The Austin Chronicle

https://www.austinchronicle.com/events/film/1996-10-25/138002/

City on Fire

Not rated, 101 min. Directed by Ringo Lam. Starring Chow Yun-Fat, Carrie Ng, Roy Cheung, Danny Lee.

REVIEWED By Marjorie Baumgarten, Fri., Oct. 25, 1996

Not since Michael Moore was caught playing fast and loose with the timeline of Roger & Me has critical attention been so sharply attentive, as certain similarities between Quentin Tarantino's Reservoir Dogs and this 1987 Ringo Lam (Full Contact) shoot-'em-up have come to light. To be sure, there are some amazing coincidences here, but most of them don't pop up until the film's final reel.
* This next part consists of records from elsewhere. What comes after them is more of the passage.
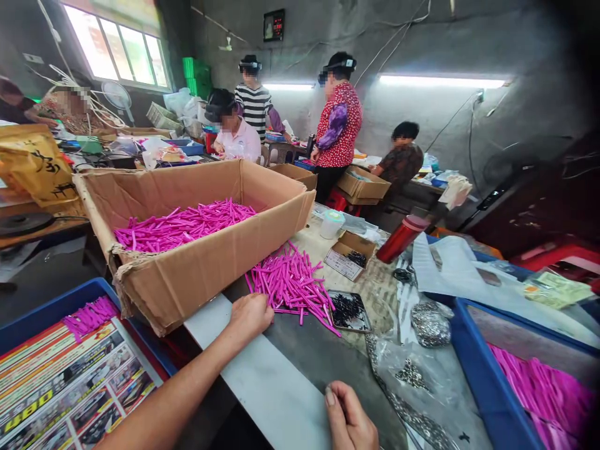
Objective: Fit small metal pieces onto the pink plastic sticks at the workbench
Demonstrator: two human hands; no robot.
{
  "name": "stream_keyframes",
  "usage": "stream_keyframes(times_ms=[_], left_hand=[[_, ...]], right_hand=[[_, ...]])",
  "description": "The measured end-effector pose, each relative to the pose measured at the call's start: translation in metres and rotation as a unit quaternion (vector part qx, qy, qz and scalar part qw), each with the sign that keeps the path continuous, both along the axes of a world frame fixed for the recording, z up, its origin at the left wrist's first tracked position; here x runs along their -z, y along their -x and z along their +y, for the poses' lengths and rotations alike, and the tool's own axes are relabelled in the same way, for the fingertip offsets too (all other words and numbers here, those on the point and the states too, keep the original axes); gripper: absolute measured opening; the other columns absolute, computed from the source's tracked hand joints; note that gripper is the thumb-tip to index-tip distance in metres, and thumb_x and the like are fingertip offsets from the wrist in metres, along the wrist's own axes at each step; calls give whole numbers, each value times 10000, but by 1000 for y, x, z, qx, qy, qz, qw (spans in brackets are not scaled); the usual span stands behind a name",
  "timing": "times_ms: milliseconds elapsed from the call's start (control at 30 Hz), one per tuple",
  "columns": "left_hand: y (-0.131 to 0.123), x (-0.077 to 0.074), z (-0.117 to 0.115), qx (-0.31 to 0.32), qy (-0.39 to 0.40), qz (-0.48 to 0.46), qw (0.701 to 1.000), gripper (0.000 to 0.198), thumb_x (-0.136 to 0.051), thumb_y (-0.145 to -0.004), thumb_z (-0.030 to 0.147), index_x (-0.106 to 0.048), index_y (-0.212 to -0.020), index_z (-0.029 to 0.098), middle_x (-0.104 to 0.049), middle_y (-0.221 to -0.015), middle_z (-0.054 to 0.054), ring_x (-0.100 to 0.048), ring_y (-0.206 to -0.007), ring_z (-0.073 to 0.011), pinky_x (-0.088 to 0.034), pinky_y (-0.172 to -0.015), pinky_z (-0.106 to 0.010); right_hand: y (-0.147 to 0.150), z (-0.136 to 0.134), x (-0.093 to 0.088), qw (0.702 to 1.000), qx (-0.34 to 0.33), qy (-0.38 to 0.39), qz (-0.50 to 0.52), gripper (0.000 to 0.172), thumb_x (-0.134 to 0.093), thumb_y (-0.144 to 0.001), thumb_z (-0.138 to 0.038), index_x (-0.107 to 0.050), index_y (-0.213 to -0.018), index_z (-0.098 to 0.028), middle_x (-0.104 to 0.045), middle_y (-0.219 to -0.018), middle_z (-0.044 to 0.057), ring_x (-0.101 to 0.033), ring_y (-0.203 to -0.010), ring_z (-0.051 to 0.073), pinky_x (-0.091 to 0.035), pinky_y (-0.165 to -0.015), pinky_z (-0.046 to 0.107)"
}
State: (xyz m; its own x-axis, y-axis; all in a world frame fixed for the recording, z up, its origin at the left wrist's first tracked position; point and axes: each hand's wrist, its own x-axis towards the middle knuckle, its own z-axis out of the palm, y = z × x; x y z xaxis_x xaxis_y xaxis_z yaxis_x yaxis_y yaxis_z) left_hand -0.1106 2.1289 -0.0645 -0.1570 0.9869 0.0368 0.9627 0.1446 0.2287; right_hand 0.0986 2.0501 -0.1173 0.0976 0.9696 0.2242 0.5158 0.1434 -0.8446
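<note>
I have the loose pile of magenta sticks (293, 281) mid-view, lying on a dark mat (323, 369) right beside the big cardboard box (201, 269) at nine o'clock, which holds many more. Taking that pile as my dial's centre, I see the left hand (252, 317) at eight o'clock, curled into a loose fist at its edge; I cannot tell whether it grips anything. The right hand (350, 420) sits at five, thumb close to bent fingers, and I cannot tell whether they pinch something. A pale strip (269, 381) runs along the near side; a small tray of black pieces (349, 311) is at four, an open carton (342, 267) at two, a red flask (400, 240) towards three. Farther out at four stands a blue tray (487, 381). Beyond, against a grey wall (375, 53), a person in stripes (253, 103) stands near twelve, another in red dots (347, 112) near one, and a bright window (124, 53) glares between ten and eleven.
</note>
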Motion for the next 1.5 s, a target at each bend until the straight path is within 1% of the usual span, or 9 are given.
stream_keyframes(times_ms=[333, 667, 800, 900, 1000, 1133, 1267, 1367, 1500], left_hand=[[-2, -9, -36, 38, 9, -57, 998, 194, -376, -704, 192, -467, -533, 182, -533, -565, 2, -515, -565, -140, -290, -507, -228], [-34, -5, -75, 318, -12, -130, 939, 165, -392, -703, 102, -465, -577, 180, -516, -538, -1, -483, -516, -121, -308, -502, -216], [-47, 0, -82, 375, -8, -138, 917, 182, -397, -708, 89, -476, -571, 180, -513, -507, 2, -473, -477, -118, -300, -480, -223], [-52, 1, -78, 336, -19, -225, 914, 199, -403, -734, 127, -509, -571, 172, -499, -489, 6, -461, -463, -109, -310, -467, -210], [-55, -1, -69, 220, -8, -394, 892, 151, -479, -720, 237, -552, -608, 168, -495, -475, 17, -445, -442, -103, -325, -440, -198], [-67, -4, -58, 45, 36, -650, 758, 177, -605, -607, 305, -563, -694, 157, -527, -466, 25, -463, -420, -106, -357, -400, -192], [-85, -4, -52, 10, 49, -760, 648, 227, -657, -575, 278, -587, -733, 130, -543, -485, 27, -470, -438, -89, -375, -429, -185], [-93, -3, -45, 23, 62, -773, 631, 233, -655, -598, 278, -605, -754, 112, -532, -492, 31, -463, -441, -76, -375, -453, -183], [-96, -2, -26, 31, 36, -761, 647, 219, -631, -636, 307, -606, -737, 114, -576, -594, 8, -478, -453, -68, -376, -453, -177]], right_hand=[[-2, 1, -3, 999, -36, -10, 19, 287, -430, -761, -449, -553, -703, -196, -526, -547, -21, -485, -486, 119, -397, -497, 186], [-4, 5, -16, 982, -36, 58, 175, 366, -456, -765, -396, -502, -1026, -144, -562, -688, 17, -518, -599, 129, -428, -527, 195], [-5, 1, -27, 984, -53, 46, 162, 266, -473, -760, -385, -582, -861, -164, -540, -635, 6, -488, -576, 123, -405, -535, 205], [-8, -1, -28, 974, -29, 84, 211, 267, -485, -747, -411, -579, -744, -162, -480, -541, -19, -425, -491, 101, -351, -458, 197], [-9, -1, -24, 938, -5, 132, 320, 296, -526, -712, -442, -553, -749, -149, -459, -500, -38, -358, -413, 72, -286, -398, 186], [-4, -1, -22, 907, 7, 133, 399, 294, -575, -686, -424, -537, -765, -142, -495, -515, -29, -365, -409, 64, -272, -397, 179], [2, 1, -28, 896, 13, 123, 426, 306, -593, -661, -434, -521, -744, -148, -490, -499, -35, -360, -400, 59, -262, -384, 167], [2, 6, -33, 909, -5, 128, 396, 314, -561, -670, -453, -511, -723, -148, -493, -498, -32, -353, -385, 58, -258, -378, 173], [-15, 22, -44, 966, -16, 101, 238, 279, -494, -712, -410, -541, -773, -142, -535, -570, -4, -433, -454, 95, -333, -440, 210]])
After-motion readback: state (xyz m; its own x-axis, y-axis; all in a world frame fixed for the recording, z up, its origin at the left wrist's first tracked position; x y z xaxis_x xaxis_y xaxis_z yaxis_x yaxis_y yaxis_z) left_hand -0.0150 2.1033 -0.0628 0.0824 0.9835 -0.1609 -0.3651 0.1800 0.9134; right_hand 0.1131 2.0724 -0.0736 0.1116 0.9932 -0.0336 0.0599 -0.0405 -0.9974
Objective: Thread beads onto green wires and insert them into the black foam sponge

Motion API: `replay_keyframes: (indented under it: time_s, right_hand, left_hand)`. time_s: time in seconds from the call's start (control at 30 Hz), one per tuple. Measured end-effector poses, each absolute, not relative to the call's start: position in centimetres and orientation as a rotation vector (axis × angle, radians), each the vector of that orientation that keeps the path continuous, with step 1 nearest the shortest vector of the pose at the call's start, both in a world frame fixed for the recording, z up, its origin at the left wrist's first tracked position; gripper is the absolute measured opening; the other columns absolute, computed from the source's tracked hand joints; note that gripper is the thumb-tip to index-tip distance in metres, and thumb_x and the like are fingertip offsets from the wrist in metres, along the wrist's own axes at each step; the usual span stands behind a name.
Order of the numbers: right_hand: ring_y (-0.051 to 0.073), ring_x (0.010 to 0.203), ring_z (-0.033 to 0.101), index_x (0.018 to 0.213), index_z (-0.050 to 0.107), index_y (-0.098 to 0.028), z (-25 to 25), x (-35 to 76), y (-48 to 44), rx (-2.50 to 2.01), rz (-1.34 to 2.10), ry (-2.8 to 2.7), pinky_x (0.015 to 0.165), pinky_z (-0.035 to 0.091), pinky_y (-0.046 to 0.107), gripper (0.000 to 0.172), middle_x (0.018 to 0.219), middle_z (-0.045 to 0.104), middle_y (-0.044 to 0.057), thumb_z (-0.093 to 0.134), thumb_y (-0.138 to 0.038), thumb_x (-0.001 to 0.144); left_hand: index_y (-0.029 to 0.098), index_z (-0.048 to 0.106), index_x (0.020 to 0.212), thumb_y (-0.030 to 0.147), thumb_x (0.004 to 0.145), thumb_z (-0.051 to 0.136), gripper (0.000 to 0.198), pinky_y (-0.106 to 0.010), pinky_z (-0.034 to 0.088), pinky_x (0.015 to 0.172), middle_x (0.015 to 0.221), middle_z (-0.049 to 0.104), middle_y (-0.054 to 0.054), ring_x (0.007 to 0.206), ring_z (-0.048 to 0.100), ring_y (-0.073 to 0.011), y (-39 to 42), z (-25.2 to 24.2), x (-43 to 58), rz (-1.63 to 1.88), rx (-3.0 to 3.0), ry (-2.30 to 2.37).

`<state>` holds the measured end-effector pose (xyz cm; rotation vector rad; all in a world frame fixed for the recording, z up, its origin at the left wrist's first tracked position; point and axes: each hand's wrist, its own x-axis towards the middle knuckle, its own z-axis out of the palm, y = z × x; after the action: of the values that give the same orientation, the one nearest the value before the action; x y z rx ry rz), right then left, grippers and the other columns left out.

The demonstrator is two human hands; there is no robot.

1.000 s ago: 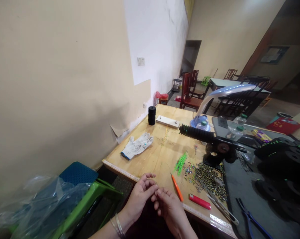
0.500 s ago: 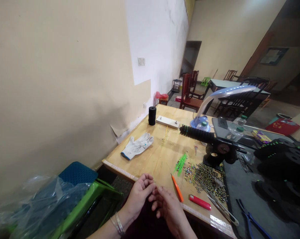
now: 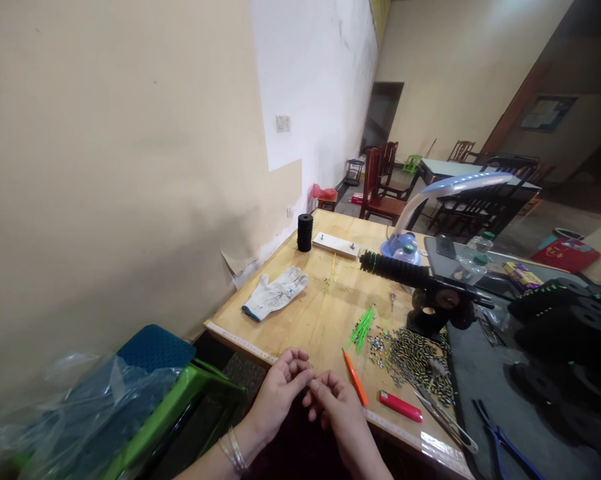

Whatever the case, Lam's film stands on it's own two feet, more or less. Chow Yun-Fat is Ko Chow, an undercover cop who's sick of the game and wants out. His superiors, naturally, have other plans for the tired, love-struck police officer, and instead assign him to infiltrate a gang of jewel thieves headed by Danny Lee (who played an exactly opposite role in John Woo's The Killer). Meanwhile, Chow's having trouble hanging on to his fiancée, who also wants him to drop police work in favor of something less hazardous. And as if that weren't enough, Hong Kong intelligence officials are after him for something completely different, not realizing -- and, as it turns out, not really caring -- that Ko Chow is one of their own. Talk about your bad days. Lam's film is more of an extended meditation on the virtues of loyalty than anything else (and the same could be said for Tarantino's film), complete with many lengthy sequences of inscrutable dialogue that poorly translate the obviously genuine emotions behind them, if at all. Chow Yun-Fat seems vaguely miscast here as the sympathetic, downtrodden cop who gets too close to his target, with predictable results. Not a bad film by any stretch of the imagination; it just makes you wish you knew the subtleties of Cantonese by heart, and not by subtitle.